About this task — Omit all pictures, then repeat the listing exactly.

--------

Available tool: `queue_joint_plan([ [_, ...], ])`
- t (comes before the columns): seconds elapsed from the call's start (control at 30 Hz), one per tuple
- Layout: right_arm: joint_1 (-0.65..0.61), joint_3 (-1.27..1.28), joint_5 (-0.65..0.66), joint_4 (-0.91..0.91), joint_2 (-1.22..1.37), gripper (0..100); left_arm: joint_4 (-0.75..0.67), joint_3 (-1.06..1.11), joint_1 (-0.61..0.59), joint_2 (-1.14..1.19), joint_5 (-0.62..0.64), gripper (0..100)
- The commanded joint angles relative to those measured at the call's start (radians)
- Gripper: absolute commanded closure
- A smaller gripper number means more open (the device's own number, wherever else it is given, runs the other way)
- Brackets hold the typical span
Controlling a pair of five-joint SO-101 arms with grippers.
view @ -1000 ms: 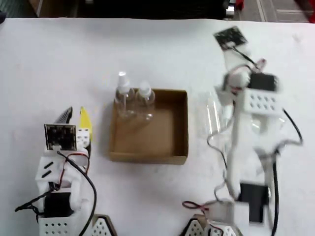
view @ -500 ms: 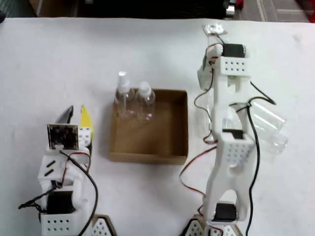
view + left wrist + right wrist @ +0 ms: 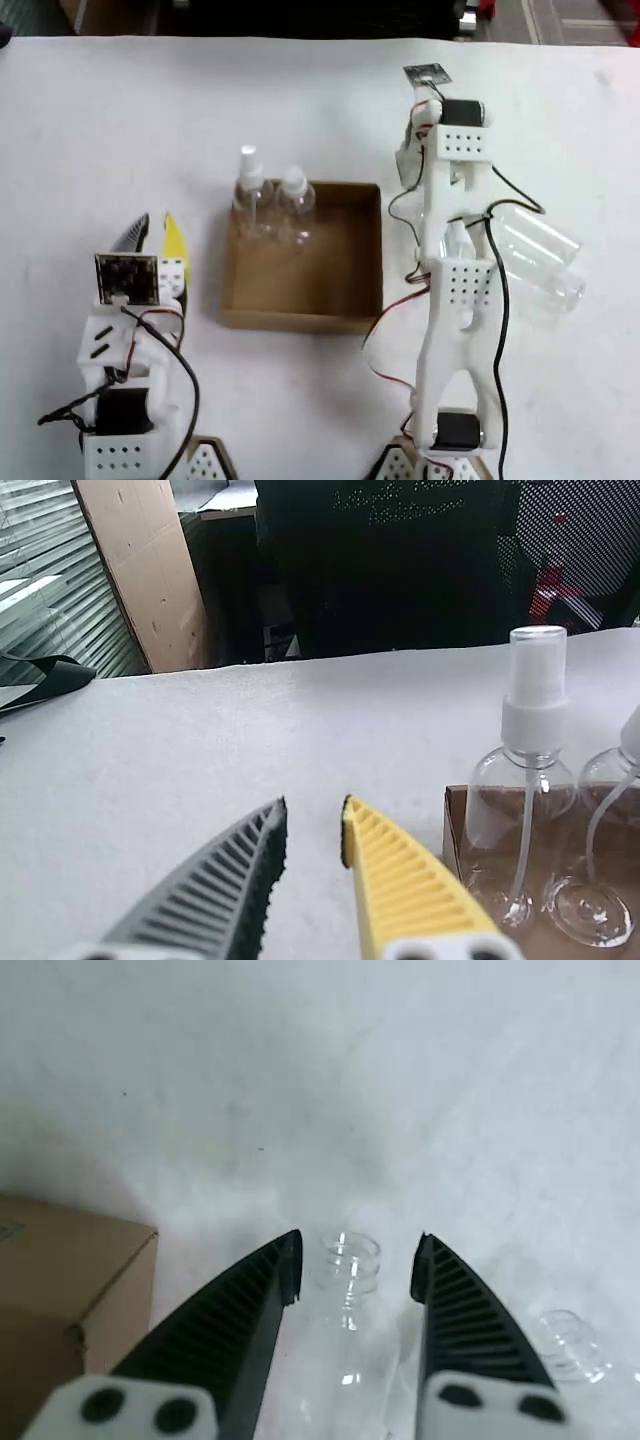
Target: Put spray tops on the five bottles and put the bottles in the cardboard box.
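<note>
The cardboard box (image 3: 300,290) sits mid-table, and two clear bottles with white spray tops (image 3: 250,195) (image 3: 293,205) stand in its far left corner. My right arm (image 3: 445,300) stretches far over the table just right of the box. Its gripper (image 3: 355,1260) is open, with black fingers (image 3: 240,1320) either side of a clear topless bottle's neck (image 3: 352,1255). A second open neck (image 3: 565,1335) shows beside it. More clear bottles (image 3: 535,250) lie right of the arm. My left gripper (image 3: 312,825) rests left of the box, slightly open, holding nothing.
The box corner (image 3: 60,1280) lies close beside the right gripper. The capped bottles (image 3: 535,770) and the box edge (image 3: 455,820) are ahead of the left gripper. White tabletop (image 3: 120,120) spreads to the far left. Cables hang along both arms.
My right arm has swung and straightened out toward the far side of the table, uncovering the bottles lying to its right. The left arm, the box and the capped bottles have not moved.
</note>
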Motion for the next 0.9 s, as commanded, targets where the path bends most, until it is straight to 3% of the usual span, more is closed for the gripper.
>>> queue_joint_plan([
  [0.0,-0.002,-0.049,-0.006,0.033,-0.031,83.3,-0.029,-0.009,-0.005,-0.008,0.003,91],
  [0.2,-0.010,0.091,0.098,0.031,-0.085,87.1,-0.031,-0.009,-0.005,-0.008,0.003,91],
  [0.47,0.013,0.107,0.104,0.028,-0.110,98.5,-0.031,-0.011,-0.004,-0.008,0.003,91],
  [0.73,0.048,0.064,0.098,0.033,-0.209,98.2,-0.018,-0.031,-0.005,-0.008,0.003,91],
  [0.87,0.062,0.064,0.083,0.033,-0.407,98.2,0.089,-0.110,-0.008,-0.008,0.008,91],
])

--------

Task result —
Available tool: `queue_joint_plan([ [_, ...], ])`
- t (comes before the columns): seconds elapsed from the call's start (control at 30 Hz), one per tuple
- Layout: right_arm: joint_1 (-0.65..0.61), joint_3 (-1.27..1.28), joint_5 (-0.65..0.66), joint_4 (-0.91..0.91), joint_2 (-1.22..1.37), gripper (0..100); left_arm: joint_4 (-0.75..0.67), joint_3 (-1.06..1.11), joint_1 (-0.61..0.59), joint_2 (-1.14..1.19), joint_5 (-0.62..0.64), gripper (0..100)
- The commanded joint angles relative to those measured at the call's start (radians)
- Gripper: absolute commanded closure
- A smaller gripper number means more open (the device's own number, wherever else it is given, runs the other way)
- Brackets hold the typical span
Controlling a pair of five-joint SO-101 arms with grippers.
view @ -1000 ms: 
view @ -500 ms: 
view + left wrist + right wrist @ +0 ms: 
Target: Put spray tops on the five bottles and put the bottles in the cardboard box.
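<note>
The cardboard box (image 3: 300,290) sits mid-table, and two clear bottles with white spray tops (image 3: 250,195) (image 3: 293,205) stand in its far left corner. My right arm (image 3: 445,300) stretches far over the table just right of the box. Its gripper (image 3: 355,1260) is open, with black fingers (image 3: 240,1320) either side of a clear topless bottle's neck (image 3: 352,1255). A second open neck (image 3: 565,1335) shows beside it. More clear bottles (image 3: 535,250) lie right of the arm. My left gripper (image 3: 312,825) rests left of the box, slightly open, holding nothing.
The box corner (image 3: 60,1280) lies close beside the right gripper. The capped bottles (image 3: 535,770) and the box edge (image 3: 455,820) are ahead of the left gripper. White tabletop (image 3: 120,120) spreads to the far left. Cables hang along both arms.
My right arm has swung and straightened out toward the far side of the table, uncovering the bottles lying to its right. The left arm, the box and the capped bottles have not moved.
</note>
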Motion for the next 0.9 s, as commanded, targets where the path bends most, until it is straight to 3% of the usual span, more is closed for the gripper.
>>> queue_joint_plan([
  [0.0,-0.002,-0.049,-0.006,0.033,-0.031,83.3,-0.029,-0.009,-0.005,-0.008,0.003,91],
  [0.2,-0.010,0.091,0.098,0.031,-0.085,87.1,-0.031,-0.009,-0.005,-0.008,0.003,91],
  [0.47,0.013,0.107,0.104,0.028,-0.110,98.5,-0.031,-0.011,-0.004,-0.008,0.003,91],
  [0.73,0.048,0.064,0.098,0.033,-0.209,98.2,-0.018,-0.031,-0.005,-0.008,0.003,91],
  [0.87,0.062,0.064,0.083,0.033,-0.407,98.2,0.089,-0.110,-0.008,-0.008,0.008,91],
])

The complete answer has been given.